タイヤチェーンは買って終わりじゃない。試装着で本当の安心を

 最新モデルのタイヤチェーンを手に入れたなら、ひとまず安心‥ そう思いたくなります。新たなチェーン規制にも対応しているし、イザという時にも万全なはずだと。

 しかし、ここで大切なのは正しく装着出来るかどうかです。どれほど性能の高いチェーンでも、取り付けが適切でなければ本来の効果を発揮出来ません。言ってしまえば、高性能な道具を持ちながら、その使い方を知らないままにしておくようなものです。

 チェーンは必ず本番前に1度、落ち着いた環境で試装着をしてみることが重要です。普段なら簡単に思える作業でも、雪が積もり、冷たく湿った風が吹きつけ、路面が滑りやすい状況の中では思うように手が動かないことがあります。

 布製や非金属タイプであっても、意外に向きが分かり難かったり、引っ掛け具の位置が確認し難かったりと、慣れていないと戸惑う要素は残っています。

 本番の現場では路面は濡れ、手袋は汚れ、屈んだ膝は冷たさを吸収しながら体温を奪います。そういった環境を想像してみるだけで、やはり落ち着いた場所での予行演習がいかに大切かが分かります。

 場合によっては膝をついても濡れないようにレジャーシート、手先を動かしやすくて汚れにも強いロングタイプの手袋など、補助用具も事前に準備しておくと安心です。
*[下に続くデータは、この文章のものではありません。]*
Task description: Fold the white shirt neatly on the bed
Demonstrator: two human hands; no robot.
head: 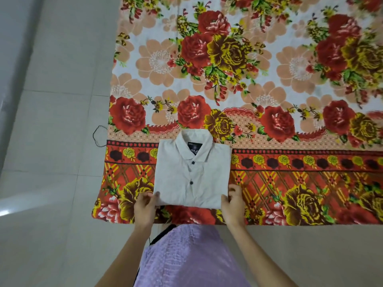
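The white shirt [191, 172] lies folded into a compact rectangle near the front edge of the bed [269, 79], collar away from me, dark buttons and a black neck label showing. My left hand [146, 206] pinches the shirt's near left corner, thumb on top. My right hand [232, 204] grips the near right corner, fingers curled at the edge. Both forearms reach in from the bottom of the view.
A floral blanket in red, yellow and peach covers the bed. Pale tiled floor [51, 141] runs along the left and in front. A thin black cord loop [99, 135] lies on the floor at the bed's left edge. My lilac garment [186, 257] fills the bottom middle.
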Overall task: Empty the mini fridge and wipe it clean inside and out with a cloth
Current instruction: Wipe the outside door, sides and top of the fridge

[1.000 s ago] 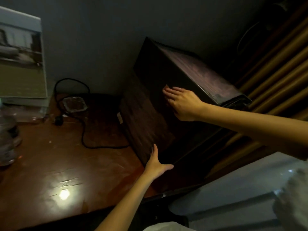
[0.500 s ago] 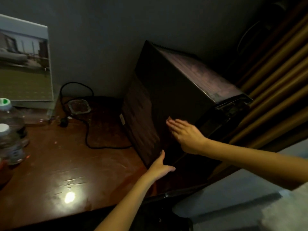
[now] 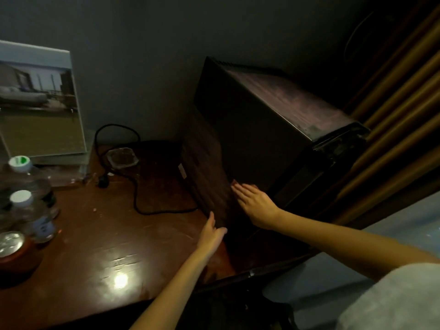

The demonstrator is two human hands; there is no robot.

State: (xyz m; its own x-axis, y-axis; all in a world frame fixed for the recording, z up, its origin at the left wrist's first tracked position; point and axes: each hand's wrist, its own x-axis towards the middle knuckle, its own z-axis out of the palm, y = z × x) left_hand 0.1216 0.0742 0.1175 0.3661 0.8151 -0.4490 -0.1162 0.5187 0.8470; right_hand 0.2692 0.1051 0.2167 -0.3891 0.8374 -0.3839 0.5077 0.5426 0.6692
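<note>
A dark mini fridge (image 3: pixel 257 129) stands tilted on the right end of a wooden desk (image 3: pixel 100 241), its door closed. My right hand (image 3: pixel 252 201) lies flat with straight fingers against the fridge's near face, low down. My left hand (image 3: pixel 212 232) touches the fridge's lower left corner with straight fingers, just above the desk top. Neither hand holds anything. No cloth is in view. The fridge's inside is hidden.
Two water bottles (image 3: pixel 28 186) and a red can (image 3: pixel 14 248) stand at the desk's left edge. A framed picture (image 3: pixel 40 98) leans on the wall. A black cable (image 3: pixel 135 186) and a glass ashtray (image 3: pixel 121 158) lie behind. Curtains (image 3: pixel 400 115) hang at right.
My right hand has slid down the fridge's face from near the top edge to low down. My left hand stays at the lower corner. The view has shifted right, showing bottles and can.
</note>
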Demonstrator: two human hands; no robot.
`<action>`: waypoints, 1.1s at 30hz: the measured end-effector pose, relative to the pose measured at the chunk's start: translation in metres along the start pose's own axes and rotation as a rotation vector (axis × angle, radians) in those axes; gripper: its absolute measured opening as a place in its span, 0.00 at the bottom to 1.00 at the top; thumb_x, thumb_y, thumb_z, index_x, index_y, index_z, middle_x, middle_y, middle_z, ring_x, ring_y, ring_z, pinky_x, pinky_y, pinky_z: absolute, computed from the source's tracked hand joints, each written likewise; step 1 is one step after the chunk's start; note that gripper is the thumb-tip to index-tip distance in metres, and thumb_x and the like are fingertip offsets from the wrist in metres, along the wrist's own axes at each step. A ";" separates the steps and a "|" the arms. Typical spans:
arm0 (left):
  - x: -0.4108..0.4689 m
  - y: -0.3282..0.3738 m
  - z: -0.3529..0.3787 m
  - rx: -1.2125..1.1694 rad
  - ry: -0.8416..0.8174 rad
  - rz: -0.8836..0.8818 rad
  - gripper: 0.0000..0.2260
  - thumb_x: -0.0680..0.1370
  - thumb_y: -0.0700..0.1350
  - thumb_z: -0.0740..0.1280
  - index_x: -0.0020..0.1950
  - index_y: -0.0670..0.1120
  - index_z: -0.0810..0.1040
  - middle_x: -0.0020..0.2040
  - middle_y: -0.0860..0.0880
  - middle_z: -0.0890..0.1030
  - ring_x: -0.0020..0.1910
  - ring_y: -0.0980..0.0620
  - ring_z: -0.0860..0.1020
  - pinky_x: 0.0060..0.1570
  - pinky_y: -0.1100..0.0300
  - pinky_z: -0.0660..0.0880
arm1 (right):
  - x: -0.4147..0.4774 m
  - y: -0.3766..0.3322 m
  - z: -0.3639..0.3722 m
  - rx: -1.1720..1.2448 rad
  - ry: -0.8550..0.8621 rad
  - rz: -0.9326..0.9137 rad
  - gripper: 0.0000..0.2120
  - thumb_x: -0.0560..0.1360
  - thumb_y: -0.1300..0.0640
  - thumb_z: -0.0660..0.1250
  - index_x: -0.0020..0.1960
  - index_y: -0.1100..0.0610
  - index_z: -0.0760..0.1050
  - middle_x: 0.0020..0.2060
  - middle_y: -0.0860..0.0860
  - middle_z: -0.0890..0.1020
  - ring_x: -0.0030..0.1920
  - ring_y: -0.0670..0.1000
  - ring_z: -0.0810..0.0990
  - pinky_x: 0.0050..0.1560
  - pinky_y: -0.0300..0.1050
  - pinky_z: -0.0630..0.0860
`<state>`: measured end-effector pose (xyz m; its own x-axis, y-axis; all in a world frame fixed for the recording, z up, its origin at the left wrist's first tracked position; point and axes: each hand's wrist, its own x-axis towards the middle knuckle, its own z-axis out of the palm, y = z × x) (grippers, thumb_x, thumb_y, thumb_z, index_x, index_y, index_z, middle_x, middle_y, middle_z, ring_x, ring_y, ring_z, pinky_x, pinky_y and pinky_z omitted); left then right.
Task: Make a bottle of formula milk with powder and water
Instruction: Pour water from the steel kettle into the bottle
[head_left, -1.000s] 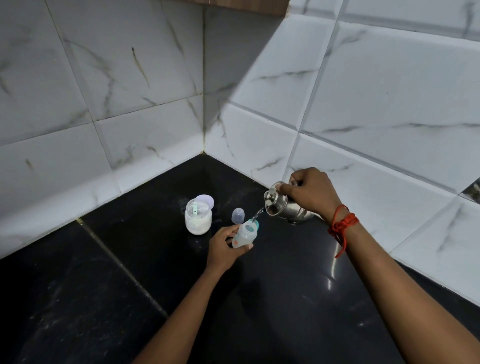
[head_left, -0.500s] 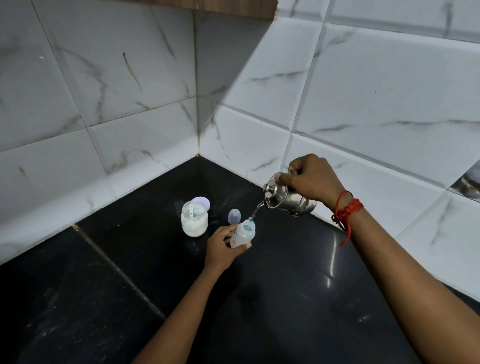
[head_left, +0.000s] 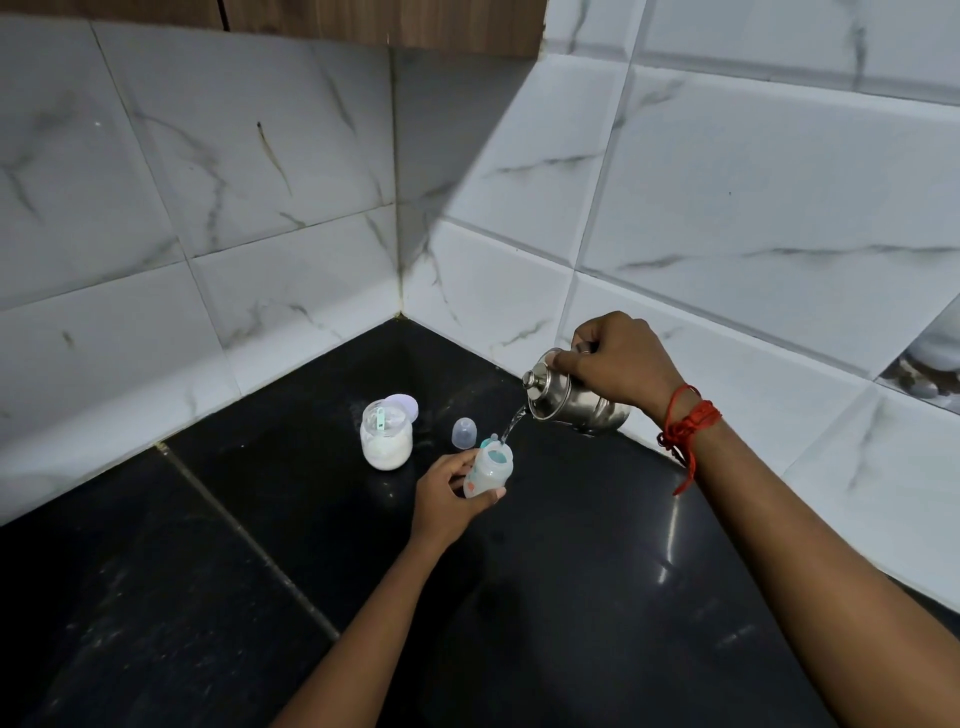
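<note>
2 hands work above the black worktop (head_left: 260, 545). The left hand (head_left: 447, 493) curls fingers and thumb round the lower part of the small baby bottle (head_left: 488, 470), which leans a little to the right, just in front of a clear dome cap (head_left: 464, 434). The right hand (head_left: 618, 364), a red thread (head_left: 688, 423) at its wrist, grips a tipped steel pot (head_left: 576, 402), thumb on its lid. A thin stream of water (head_left: 511, 428) runs from the rim into the bottle's open mouth. Left of the cap stands the open powder jar (head_left: 387, 436) with a green scoop (head_left: 381, 420) inside and its lilac lid (head_left: 405, 405) just behind.
</note>
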<state>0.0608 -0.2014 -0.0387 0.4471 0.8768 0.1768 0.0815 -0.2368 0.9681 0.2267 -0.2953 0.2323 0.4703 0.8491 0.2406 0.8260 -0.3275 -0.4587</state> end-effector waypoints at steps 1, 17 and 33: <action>-0.002 0.002 0.001 -0.001 -0.001 0.001 0.26 0.65 0.41 0.85 0.61 0.50 0.84 0.55 0.52 0.83 0.55 0.55 0.83 0.56 0.58 0.82 | -0.002 0.000 -0.002 -0.001 -0.001 -0.003 0.21 0.71 0.50 0.73 0.26 0.56 0.66 0.22 0.48 0.70 0.28 0.50 0.70 0.31 0.43 0.65; -0.036 0.025 0.016 0.010 0.040 0.008 0.28 0.65 0.43 0.85 0.64 0.46 0.83 0.57 0.52 0.83 0.56 0.54 0.83 0.57 0.56 0.83 | -0.030 0.006 -0.018 -0.011 -0.052 -0.016 0.20 0.70 0.51 0.73 0.27 0.55 0.67 0.23 0.48 0.72 0.29 0.49 0.71 0.31 0.42 0.65; -0.068 0.029 0.007 0.041 0.066 -0.011 0.27 0.66 0.42 0.85 0.63 0.50 0.83 0.57 0.54 0.83 0.56 0.57 0.82 0.58 0.57 0.82 | -0.044 0.003 -0.004 -0.025 -0.119 -0.015 0.21 0.70 0.51 0.73 0.26 0.55 0.66 0.22 0.48 0.72 0.28 0.49 0.71 0.31 0.43 0.67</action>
<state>0.0391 -0.2706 -0.0239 0.3868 0.9046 0.1789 0.1227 -0.2427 0.9623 0.2101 -0.3352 0.2239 0.4185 0.8968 0.1436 0.8410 -0.3229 -0.4342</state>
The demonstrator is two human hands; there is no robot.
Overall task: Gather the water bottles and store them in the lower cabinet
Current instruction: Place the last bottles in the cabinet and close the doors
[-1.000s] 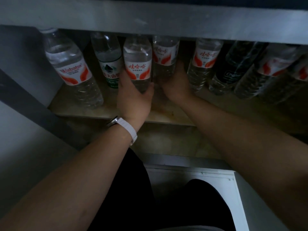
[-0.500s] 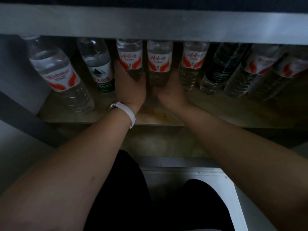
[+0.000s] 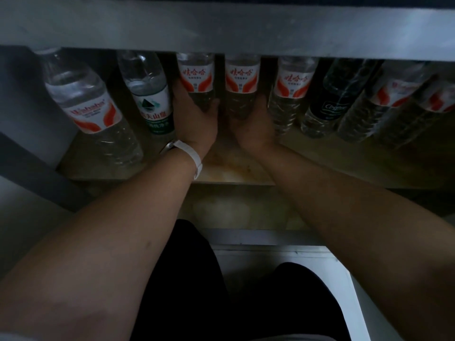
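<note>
Both my hands reach into the dim lower cabinet. My left hand [image 3: 195, 121], with a white band on the wrist, grips the lower part of a red-and-white labelled water bottle [image 3: 195, 77]. My right hand [image 3: 256, 126] grips the neighbouring bottle [image 3: 242, 77] with the same label. Both bottles stand upright on the cabinet shelf [image 3: 234, 171], side by side in a row of several bottles. Their caps are hidden behind the cabinet's top edge.
Left of my hands stand a green-labelled bottle [image 3: 152, 99] and a large red-labelled bottle [image 3: 91, 112]. To the right are another red-labelled bottle [image 3: 290, 92], a dark-labelled one [image 3: 332, 104] and more beyond. A grey ledge [image 3: 221, 28] overhangs the shelf. My dark-clad knees fill the foreground.
Both hands have pushed the two bottles deeper into the cabinet, in line with the row. The view has shifted slightly; the grips are unchanged.
</note>
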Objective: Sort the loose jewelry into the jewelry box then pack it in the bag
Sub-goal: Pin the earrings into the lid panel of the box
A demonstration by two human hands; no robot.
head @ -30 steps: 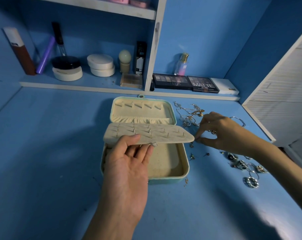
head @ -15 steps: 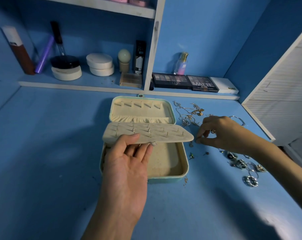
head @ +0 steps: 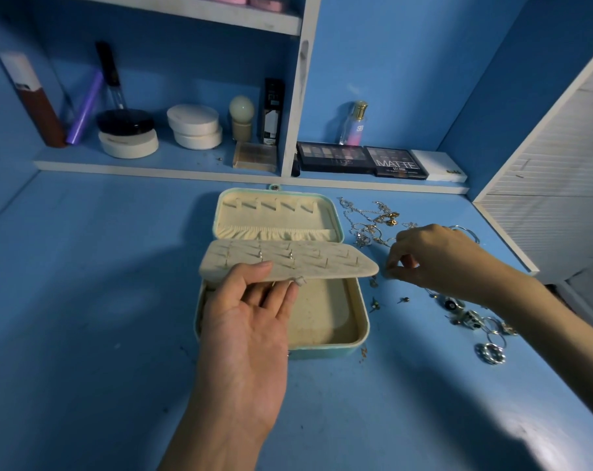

 説明書は必ず最初に読み、工程を1度頭の中で整理してから作業に入るのが理想です。なんとなく分かった気で取り掛かると、チェーンの表裏を逆にしたり、固定部品の一つを止め忘れたりというミスが起こりやすくなります。

 こうした小さなミスは、走行中に緩みを生み、チェーンが外れる危険へと直結します。もし外れてしまえばタイヤハウスやボディを傷つけることもあり、単に性能が落ちるだけでは済まなくなります。

 試装着が終わったら、必ず短い距離でも試走をして確認します。数メートルでも前後に動かしてから再度締まり具の状態を確かめることで、緩みがないかどうかが分かります。余裕があれば近所を1周できると更に安心です。

 ここで確かに自分は装着出来るという自信を得ることが出来れば、雪の現場で焦る必要もなくなります。

 もし試装着の段階でやり難い、ここは分かり難いと感じる点があれば、その場で解決すればいいのです。本番前に気付けたということは、大きな安心に繋がります。逆に何も確認しないまま雪道で初めてチェーンを手に取ることになれば、時間も気力も必要以上に失われてしまいます。

 だからこそ、最新チェーンであっても、性能に自信があっても、必ず試装着を行うことが大切です。装着の理解、手順の把握、そして本番で迷わないための確認。それらが揃って初めて、高性能チェーンは真価を発揮します。